- **Task directions**:
All of the data below is to be output exactly as written.

─── Exercise data

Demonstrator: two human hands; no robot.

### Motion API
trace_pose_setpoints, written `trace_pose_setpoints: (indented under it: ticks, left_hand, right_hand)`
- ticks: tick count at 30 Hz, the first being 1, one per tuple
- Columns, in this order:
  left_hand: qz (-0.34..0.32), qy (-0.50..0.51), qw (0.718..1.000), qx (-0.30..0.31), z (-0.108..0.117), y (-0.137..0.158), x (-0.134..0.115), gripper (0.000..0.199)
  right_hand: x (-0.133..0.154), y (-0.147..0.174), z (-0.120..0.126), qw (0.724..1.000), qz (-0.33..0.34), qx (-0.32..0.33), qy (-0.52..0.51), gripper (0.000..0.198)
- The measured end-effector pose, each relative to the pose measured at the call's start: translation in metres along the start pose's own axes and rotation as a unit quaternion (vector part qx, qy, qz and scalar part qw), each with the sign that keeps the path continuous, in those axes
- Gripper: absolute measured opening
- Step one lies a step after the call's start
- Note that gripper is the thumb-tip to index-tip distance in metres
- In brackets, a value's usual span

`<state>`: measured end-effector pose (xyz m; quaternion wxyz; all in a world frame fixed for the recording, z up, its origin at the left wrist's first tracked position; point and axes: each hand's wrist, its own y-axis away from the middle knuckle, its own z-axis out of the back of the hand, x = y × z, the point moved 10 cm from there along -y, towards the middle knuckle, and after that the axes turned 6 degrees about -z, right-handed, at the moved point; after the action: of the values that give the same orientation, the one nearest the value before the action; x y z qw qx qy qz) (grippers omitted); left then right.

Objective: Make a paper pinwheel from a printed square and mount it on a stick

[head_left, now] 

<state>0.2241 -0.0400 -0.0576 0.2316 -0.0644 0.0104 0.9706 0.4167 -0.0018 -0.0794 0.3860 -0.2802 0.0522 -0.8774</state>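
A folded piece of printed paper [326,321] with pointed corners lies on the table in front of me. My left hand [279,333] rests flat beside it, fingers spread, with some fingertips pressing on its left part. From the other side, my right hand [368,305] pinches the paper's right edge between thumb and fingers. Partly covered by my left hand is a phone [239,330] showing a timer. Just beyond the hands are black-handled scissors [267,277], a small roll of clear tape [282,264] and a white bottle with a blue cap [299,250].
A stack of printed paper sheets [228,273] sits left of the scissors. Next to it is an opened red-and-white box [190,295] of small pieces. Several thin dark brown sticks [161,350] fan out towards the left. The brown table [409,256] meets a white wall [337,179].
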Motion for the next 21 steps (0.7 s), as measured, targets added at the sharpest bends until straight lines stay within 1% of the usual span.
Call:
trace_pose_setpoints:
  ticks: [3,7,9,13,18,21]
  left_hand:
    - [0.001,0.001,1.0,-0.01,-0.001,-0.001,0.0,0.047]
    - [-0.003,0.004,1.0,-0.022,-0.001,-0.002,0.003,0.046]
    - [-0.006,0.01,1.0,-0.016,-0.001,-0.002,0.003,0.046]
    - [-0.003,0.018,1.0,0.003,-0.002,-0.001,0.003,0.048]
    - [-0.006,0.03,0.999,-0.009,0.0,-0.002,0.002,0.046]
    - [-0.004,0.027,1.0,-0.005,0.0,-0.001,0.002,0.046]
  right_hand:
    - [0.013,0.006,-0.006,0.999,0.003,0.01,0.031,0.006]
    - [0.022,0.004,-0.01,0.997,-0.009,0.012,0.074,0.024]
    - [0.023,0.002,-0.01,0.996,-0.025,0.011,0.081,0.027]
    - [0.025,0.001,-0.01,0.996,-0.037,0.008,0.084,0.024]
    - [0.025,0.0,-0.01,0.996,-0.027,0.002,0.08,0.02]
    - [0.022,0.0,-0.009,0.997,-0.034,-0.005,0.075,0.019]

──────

- **Written reply**:
Demonstrator: two human hands; no robot.

### Motion API
trace_pose_setpoints, written `trace_pose_setpoints: (indented under it: ticks, left_hand, right_hand)`
- ticks: tick count at 30 Hz, the first being 1, one per tuple
- Columns, in this order:
  left_hand: qz (-0.34..0.32), qy (-0.50..0.51), qw (0.718..1.000), qx (-0.30..0.31), z (-0.108..0.117), y (-0.137..0.158), x (-0.134..0.115), gripper (0.000..0.199)
  right_hand: x (-0.133..0.154), y (-0.147..0.174), z (-0.120..0.126), qw (0.724..1.000), qz (-0.33..0.34), qx (-0.32..0.33), qy (-0.52..0.51), gripper (0.000..0.198)
- The measured end-effector pose, each relative to the pose measured at the call's start: translation in metres along the start pose's own axes and rotation as a unit quaternion (vector part qx, qy, qz and scalar part qw), each with the sign that keeps the path continuous, in those axes
- Gripper: absolute measured opening
- Step one lies a step after the call's start
- Note that gripper is the thumb-tip to index-tip distance in metres
- In brackets, a value's usual span

`<state>`: measured end-effector pose (xyz m; quaternion wxyz; all in a world frame fixed for the recording, z up, its origin at the left wrist's first tracked position; point and axes: each hand's wrist, its own y-axis away from the middle knuckle, its own z-axis out of the back of the hand, x = y × z, the point moved 10 cm from there along -y, towards the middle knuckle, and after that the axes turned 6 degrees about -z, right-handed, at the moved point; after the action: of the values that give the same orientation, the one nearest the value before the action; x y z qw qx qy qz) (grippers omitted); left then right.

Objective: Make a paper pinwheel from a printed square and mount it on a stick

[head_left, now] 

<state>0.2241 -0.0400 -0.0576 0.2316 -0.0644 0.0104 0.9706 0.4167 -0.0018 -0.0794 0.3860 -0.2802 0.0522 -0.8774</state>
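A folded piece of printed paper [326,321] with pointed corners lies on the table in front of me. My left hand [279,333] rests flat beside it, fingers spread, with some fingertips pressing on its left part. From the other side, my right hand [368,305] pinches the paper's right edge between thumb and fingers. Partly covered by my left hand is a phone [239,330] showing a timer. Just beyond the hands are black-handled scissors [267,277], a small roll of clear tape [282,264] and a white bottle with a blue cap [299,250].
A stack of printed paper sheets [228,273] sits left of the scissors. Next to it is an opened red-and-white box [190,295] of small pieces. Several thin dark brown sticks [161,350] fan out towards the left. The brown table [409,256] meets a white wall [337,179].
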Motion for the next 21 steps (0.7 s), as measured, targets added at the sharpest bends until straight lines stay within 1% of the usual span.
Call:
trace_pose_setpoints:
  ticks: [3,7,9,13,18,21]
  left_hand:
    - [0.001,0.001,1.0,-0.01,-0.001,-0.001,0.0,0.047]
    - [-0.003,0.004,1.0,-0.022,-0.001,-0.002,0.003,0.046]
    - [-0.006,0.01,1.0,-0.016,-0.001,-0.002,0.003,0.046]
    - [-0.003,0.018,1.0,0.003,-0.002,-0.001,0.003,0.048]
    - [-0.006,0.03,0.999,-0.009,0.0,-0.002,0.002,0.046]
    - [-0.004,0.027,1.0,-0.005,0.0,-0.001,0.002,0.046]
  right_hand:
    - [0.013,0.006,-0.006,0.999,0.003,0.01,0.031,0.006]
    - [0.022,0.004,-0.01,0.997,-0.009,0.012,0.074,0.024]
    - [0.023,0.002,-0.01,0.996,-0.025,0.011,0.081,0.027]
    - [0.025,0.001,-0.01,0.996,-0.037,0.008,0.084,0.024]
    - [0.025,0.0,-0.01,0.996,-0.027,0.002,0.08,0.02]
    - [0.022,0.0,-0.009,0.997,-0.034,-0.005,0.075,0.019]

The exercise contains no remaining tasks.